■ Exercise
I'd like the data beneath this line reproduced exactly, without any of its images.

● ● ● ● ● ● ●

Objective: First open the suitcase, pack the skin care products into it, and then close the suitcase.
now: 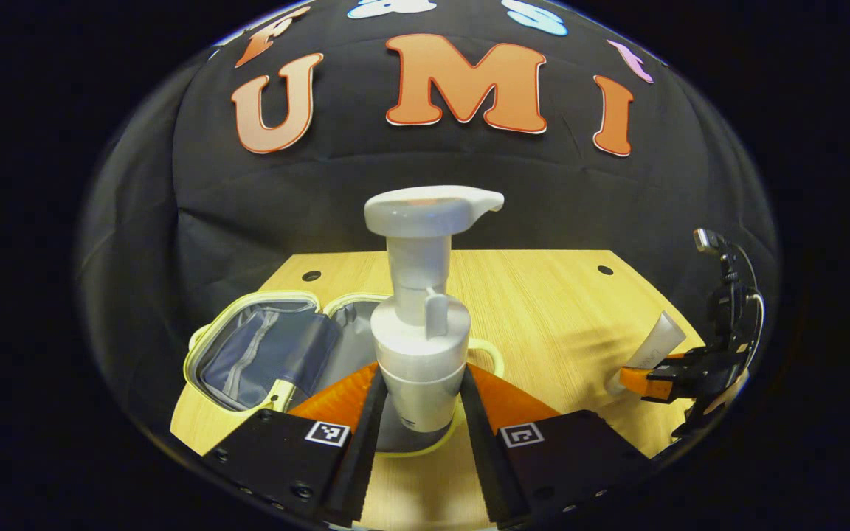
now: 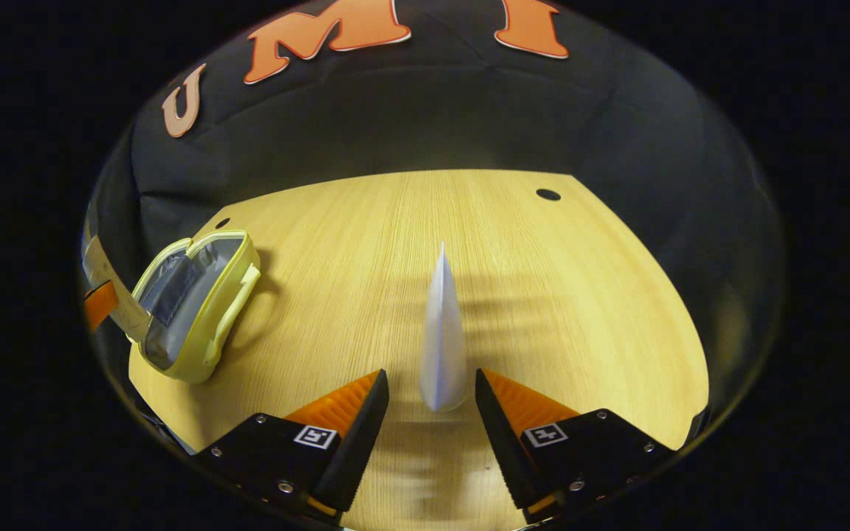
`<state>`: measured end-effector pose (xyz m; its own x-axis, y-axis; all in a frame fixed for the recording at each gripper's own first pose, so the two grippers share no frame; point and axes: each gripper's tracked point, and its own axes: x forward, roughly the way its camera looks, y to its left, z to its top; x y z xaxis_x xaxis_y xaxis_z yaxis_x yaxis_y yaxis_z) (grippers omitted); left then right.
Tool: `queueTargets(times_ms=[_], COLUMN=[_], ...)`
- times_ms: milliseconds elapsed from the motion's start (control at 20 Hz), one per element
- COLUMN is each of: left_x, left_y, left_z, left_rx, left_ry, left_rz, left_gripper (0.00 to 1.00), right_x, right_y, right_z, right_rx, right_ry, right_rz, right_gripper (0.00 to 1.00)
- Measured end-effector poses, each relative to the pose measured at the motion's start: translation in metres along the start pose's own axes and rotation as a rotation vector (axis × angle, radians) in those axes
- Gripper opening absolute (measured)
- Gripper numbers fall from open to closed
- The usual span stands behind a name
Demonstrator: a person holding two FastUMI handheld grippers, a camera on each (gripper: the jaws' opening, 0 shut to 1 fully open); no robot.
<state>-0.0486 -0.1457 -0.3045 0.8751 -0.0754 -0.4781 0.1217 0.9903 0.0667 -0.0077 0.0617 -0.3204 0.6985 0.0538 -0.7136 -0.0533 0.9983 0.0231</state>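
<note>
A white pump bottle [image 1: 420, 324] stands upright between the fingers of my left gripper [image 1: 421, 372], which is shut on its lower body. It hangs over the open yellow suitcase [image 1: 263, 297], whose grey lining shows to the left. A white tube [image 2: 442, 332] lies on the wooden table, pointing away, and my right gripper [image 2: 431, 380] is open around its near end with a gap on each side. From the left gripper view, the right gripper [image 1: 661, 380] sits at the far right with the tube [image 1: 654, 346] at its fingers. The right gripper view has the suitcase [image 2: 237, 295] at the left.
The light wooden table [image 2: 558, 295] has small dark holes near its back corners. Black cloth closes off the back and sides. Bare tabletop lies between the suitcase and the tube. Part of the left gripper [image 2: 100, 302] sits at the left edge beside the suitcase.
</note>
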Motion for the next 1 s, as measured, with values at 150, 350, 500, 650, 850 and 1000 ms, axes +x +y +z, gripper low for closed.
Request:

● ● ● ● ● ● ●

■ Problem solution
Objective: First open the suitcase, pack the skin care products into it, and then close the suitcase.
now: 
now: 
`<state>`: measured end-effector pose (xyz m; its own x-axis, y-axis; all in a frame fixed for the recording at each gripper's own first pose, so the two grippers share no frame; point and axes: each gripper's tracked point, and its own axes: x forward, roughly the way its camera looks, y to its left, z to its top; x y z xaxis_x xaxis_y xaxis_z yaxis_x yaxis_y yaxis_z) (grippers omitted); left then right.
Tool: `queueTargets(times_ms=[_], COLUMN=[_], ...)`
- times_ms: milliseconds elapsed from the motion's start (control at 20 Hz), one per element
- COLUMN is each of: left_x, left_y, left_z, left_rx, left_ry, left_rz, left_gripper (0.00 to 1.00), right_x, right_y, right_z, right_rx, right_ry, right_rz, right_gripper (0.00 to 1.00)
- Measured end-effector poses, each relative to the pose measured at the motion's start: translation in metres along the start pose's own axes and rotation as a rotation vector (axis × angle, radians) in those axes
- Gripper opening absolute (measured)
- Gripper numbers fall from open to closed
- The usual span stands behind a name
Demonstrator: a person holding two FastUMI handheld grippers, a camera on each (gripper: the jaws' opening, 0 shut to 1 fully open); no robot.
<state>-0.0486 -0.1457 -0.3045 0.8751 -0.0754 -0.4781 0.1217 0.9903 0.0667 -0.0077 0.0617 -0.3204 0.6985 0.0538 -0.7136 -0.0533 0.9983 0.0231</state>
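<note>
A white pump bottle [image 1: 420, 324] stands upright between the fingers of my left gripper [image 1: 421, 372], which is shut on its lower body. It hangs over the open yellow suitcase [image 1: 263, 297], whose grey lining shows to the left. A white tube [image 2: 442, 332] lies on the wooden table, pointing away, and my right gripper [image 2: 431, 380] is open around its near end with a gap on each side. From the left gripper view, the right gripper [image 1: 661, 380] sits at the far right with the tube [image 1: 654, 346] at its fingers. The right gripper view has the suitcase [image 2: 237, 295] at the left.
The light wooden table [image 2: 558, 295] has small dark holes near its back corners. Black cloth closes off the back and sides. Bare tabletop lies between the suitcase and the tube. Part of the left gripper [image 2: 100, 302] sits at the left edge beside the suitcase.
</note>
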Motion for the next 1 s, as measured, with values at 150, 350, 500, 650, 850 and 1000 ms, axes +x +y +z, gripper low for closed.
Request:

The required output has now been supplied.